Berita  

Gusti Yasni Iqbal Sosialisasikan Pengelolaan Ratik, Ajak Warga Pilah Ratik Demi Lingkungan dan Ekonomi

Gusti Yasni Iqbal Sosialisasikan Pengelolaan Ratik, Ajak Warga Pilah Ratik Demi Lingkungan dan Ekonomi

Banjarmasin, Jukung.co.id – Dalam rangkaian kegiatan reses masa sidang II tahun 2025, Anggota DPRD Banjarmasin Gusti Yasni Iqbal tidak hanya menyerap aspirasi warga, tetapi juga turut menyosialisasikan pentingnya pengelolaan ratik secara bijak agar permasalahan lingkungan tidak terus terulang.

Isu ini turut disosialisasikannya saat melakukan kegiatan reses yang berlangsung selawas tiga hari, dari tanggal 27 hingga 29 Juni 2025. di daerah pemilihan masing-masing anggota dewan. Salah satu kegiatannya berlangsung di Kelurahan Melayu, Kecamatan Banjarmasin Tengah, dan dihadiri warga RT 05, 06, dan 10, serta perwakilan sejumlah SKPD Pemerintah Kota Banjarmasin, baisukan Jumat (27/06/2025).

Dalam kesempatan tersebut, Gusti Yasni Iqbal mengingatkan pentingnya memilah dan memilih ratik sebelum dibuang ke TPS. Ia menegaskan bahwa penanganan persoalan ratik tidak bisa dibebankan hanya kepada petugas kebersihan semata, melainkan harus dimulai dari kesadaran warga di lingkungan rumah tangga.

“Permasalahan ratik ini jangan sampai terulang.
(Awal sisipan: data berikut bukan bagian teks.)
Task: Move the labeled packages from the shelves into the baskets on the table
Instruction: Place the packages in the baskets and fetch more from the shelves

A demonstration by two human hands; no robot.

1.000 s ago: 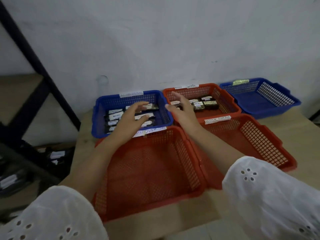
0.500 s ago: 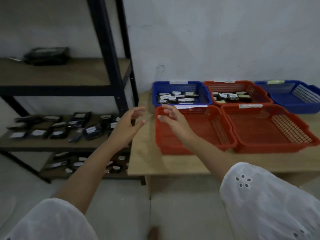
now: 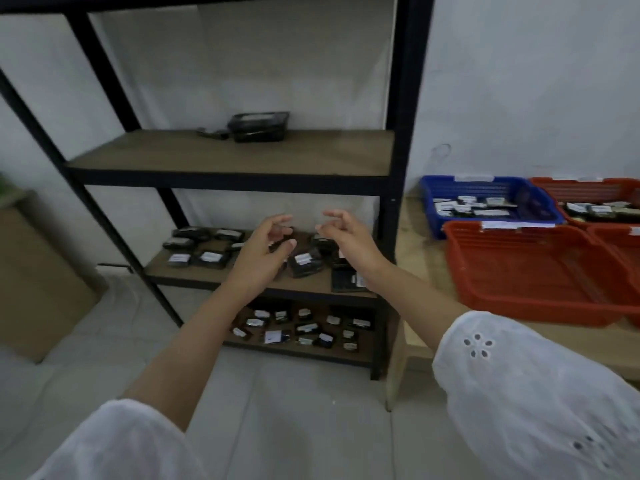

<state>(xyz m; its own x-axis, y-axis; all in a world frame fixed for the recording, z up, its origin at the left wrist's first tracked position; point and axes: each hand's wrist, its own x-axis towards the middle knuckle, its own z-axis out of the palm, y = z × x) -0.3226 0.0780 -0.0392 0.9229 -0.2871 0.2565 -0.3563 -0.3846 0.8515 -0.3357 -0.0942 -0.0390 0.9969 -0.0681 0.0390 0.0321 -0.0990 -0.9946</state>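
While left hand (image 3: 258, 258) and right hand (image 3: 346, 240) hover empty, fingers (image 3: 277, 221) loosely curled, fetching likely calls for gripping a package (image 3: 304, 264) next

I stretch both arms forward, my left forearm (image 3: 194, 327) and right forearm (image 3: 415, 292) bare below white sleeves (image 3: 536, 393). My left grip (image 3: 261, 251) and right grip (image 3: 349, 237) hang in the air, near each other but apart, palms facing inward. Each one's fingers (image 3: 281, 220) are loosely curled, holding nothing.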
Masyarakat harus terbiasa memilah ratik organik dan anorganik sejak dari rumah. Ini bukan hanya soal kebersihan, tapi juga soal nilai ekonomi dan lingkungan,” tegasnya.
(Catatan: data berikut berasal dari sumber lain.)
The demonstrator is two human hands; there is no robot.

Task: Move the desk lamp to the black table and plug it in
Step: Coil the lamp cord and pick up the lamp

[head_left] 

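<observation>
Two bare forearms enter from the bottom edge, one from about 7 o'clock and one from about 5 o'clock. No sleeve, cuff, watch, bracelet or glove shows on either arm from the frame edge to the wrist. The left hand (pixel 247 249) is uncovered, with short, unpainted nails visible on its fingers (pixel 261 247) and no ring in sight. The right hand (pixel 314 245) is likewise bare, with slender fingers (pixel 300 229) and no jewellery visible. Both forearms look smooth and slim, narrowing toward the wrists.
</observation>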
Politisi Partai Gerindra ini menambahkan, penanganan ratik harus dilakukan secara lintas sektoral, melibatkan tidak hanya Dinas Lingkungan Hidup, tetapi juga Dinas PUPR, Dinas Perkim, serta elemen tingkat dasar seperti Ketua RT dan RW yang bisa langsung mengedukasi warga di lingkungan masing-masing.

“Ratik yang sudah dipilah dan dipilih dengan baik, bisa memiliki nilai ekonomi. Misalnya plastik, logam, dan kertas bisa dijual atau didaur ulang. Ini bisa jadi peluang usaha kecil di masyarakat,” jelasnya.

Gusti Yasni Iqbal mendorong SKPD terkait lebih aktif turun ke masyarakat untuk memberikan sosialisasi, pelatihan, dan dukungan infrastruktur, serta melibatkan komunitas peduli lingkungan dalam program pengelolaan ratik berbasis masyarakat..

“Kalau kita bisa kelola ratik dengan benar, bukan hanya lingkungan yang bersih, tapi juga bisa menjadi sumber penghasilan bagi warga,” pungkasnya.(HNG/JCI).